Watford’s elected mayor has been accused of "misleading" residents over the need to sacrifice allotment land to help rebuild Watford General Hospital, by a political opponent.

Jagtar Singh Dhindsa, a Labour candidate in the May Mayoral elections, said the master plan for the health campus showed most of the Farm Terrace Allotment land was being used for new homes.

Mayor Dorothy Thornhill flatly rejected the accusation and said the allotment land was needed to make the whole regeneration scheme work. She added Councillor Dhindsa’s comments indicated he did not understand the financial aspect of the project.

The row broke out as Watford Borough Council looks set to plough on with the health campus, which has promised around 700 home and new health facilities, while uncertainty hangs over the hopsital element.

West Hertfordshire Hospitals NHS Trust, which runs Watford General Hospital, has said it may not finish its clinical strategy - the blue print for regenerating its sites - until mid 2015. Meanwhile the trust has run into financial troubles.

The Farm Terrace Allotments had originally been protected in the health campus plans, but in 2012 Watford Borough Council’s administration voted to include the land, saying it was necessary to make the scheme viable for developers.

This week, Councillor Dhindsa said: "Personally I feel she (the mayor) has misled the community in Watford by saying the allotments are going to be used for the development of the hospital. But when you look at the plans there is hardly any hospital being put on it.
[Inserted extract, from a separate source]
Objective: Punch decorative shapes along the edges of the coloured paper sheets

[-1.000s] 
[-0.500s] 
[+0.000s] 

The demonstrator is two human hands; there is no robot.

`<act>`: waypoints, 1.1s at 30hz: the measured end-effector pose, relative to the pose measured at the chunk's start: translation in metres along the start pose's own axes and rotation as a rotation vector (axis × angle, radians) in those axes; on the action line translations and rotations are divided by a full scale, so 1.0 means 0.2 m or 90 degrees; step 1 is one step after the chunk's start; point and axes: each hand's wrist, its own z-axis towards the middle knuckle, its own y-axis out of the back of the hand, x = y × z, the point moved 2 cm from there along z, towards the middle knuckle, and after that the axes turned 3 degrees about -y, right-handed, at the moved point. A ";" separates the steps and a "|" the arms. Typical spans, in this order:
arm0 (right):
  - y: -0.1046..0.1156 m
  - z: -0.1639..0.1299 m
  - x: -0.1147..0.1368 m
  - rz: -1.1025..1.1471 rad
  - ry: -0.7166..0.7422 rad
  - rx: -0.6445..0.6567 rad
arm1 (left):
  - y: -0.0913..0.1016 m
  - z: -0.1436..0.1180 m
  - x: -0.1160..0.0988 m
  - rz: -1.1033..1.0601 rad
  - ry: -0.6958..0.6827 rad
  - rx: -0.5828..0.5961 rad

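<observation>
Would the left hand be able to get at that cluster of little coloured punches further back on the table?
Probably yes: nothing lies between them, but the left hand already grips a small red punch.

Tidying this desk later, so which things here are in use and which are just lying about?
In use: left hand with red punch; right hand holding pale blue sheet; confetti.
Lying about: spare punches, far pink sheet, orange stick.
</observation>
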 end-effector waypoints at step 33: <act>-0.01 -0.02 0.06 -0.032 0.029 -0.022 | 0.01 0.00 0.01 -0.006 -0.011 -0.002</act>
"The dwellings have gone up from 400 to 700 and there is hardly any infrastructure. Say if there are 300 kids in those homes, then we will need another school. Also my doctors (in West Watford) had a note before Christmas saying it won’t take on any more patients. She should have been up front with the community from day one.

"Why aren’t Dorothy and Richard Harrington going to the coalition government for funding (for the hospital).
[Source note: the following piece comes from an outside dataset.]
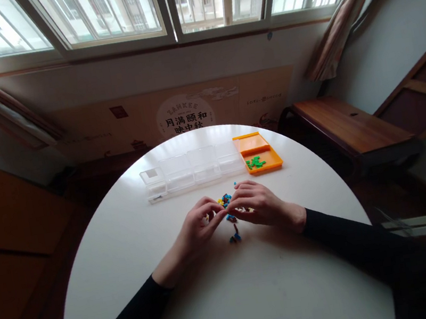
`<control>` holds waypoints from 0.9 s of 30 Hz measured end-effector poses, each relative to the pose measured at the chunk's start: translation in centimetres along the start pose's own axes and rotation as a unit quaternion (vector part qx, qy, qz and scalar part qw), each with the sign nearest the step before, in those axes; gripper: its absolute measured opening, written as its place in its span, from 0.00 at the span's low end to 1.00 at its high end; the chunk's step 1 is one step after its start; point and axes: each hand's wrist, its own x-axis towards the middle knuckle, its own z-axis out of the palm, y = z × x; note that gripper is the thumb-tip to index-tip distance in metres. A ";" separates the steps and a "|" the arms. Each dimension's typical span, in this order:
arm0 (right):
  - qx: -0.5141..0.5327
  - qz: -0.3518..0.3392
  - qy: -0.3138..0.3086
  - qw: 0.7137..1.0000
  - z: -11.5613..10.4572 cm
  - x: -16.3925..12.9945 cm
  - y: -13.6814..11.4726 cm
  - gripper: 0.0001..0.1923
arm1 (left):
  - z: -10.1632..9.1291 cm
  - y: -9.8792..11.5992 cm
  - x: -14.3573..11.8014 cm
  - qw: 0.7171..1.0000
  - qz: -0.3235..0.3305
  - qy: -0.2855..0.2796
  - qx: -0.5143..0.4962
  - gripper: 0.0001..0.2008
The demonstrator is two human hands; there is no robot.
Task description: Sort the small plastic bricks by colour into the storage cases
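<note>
My left hand (202,221) and my right hand (258,203) meet fingertip to fingertip over a heap of tiny building bricks (226,199) in blue, yellow, brown and white. Thumb and forefinger of each hand are pinched together; whatever sits between them is too small to make out. Part of the heap is hidden behind the fingers. Just in front of the hands lies a small cluster of blue and brown bricks (234,238). One blue brick (235,183) lies apart beyond my right fingers.
Behind the hands, an orange tray (275,159) holds several green bricks (256,162). To its left, touching or nearly so, runs a row of clear plastic compartments (193,176). All this rests on a round white table (130,248). A wooden bench (349,124) stands at right.
</note>
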 end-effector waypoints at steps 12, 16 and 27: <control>0.001 0.022 0.014 1.000 -0.1 0.3 -0.2 0.03 | 0.1 0.0 -0.1 0.998 0.055 0.003 0.016 0.05; 0.002 0.023 0.008 1.000 0.0 0.2 -0.1 0.03 | 0.1 0.0 0.0 0.997 0.070 0.021 0.023 0.04; 0.012 0.027 0.011 1.000 0.0 0.2 -0.1 0.03 | 0.1 0.1 0.0 0.995 0.087 0.040 0.035 0.03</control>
"She said she is cracking on with the health campus, I think she is cracking up with all the pressure."

In recent weeks, Mayor Thornhill said the council would be carrying on with the health campus project despite the uncertainty over the hospital redevelopment.

This week she said it was a matter of the health trust "catching up" with its side the project to regenerate the land behind Vicarage Road.

Responding to Councillor Dhindsa, she said: "That is absolutely not the case (that the community was misled). Without a viable scheme there is no way the hospital can go ahead. What this shows is that he (Councillor Dhindsa) does not understand the scheme. He does not understand the partnership, which does not surprise as me when he was in charge of the council they (the previous Labour administration) could not make the accounts work.

"The hospital has to play catch up. We are confident it will catch up and when it does there will be the flexibility for the provision they want. But the new jobs and homes it will create are also important."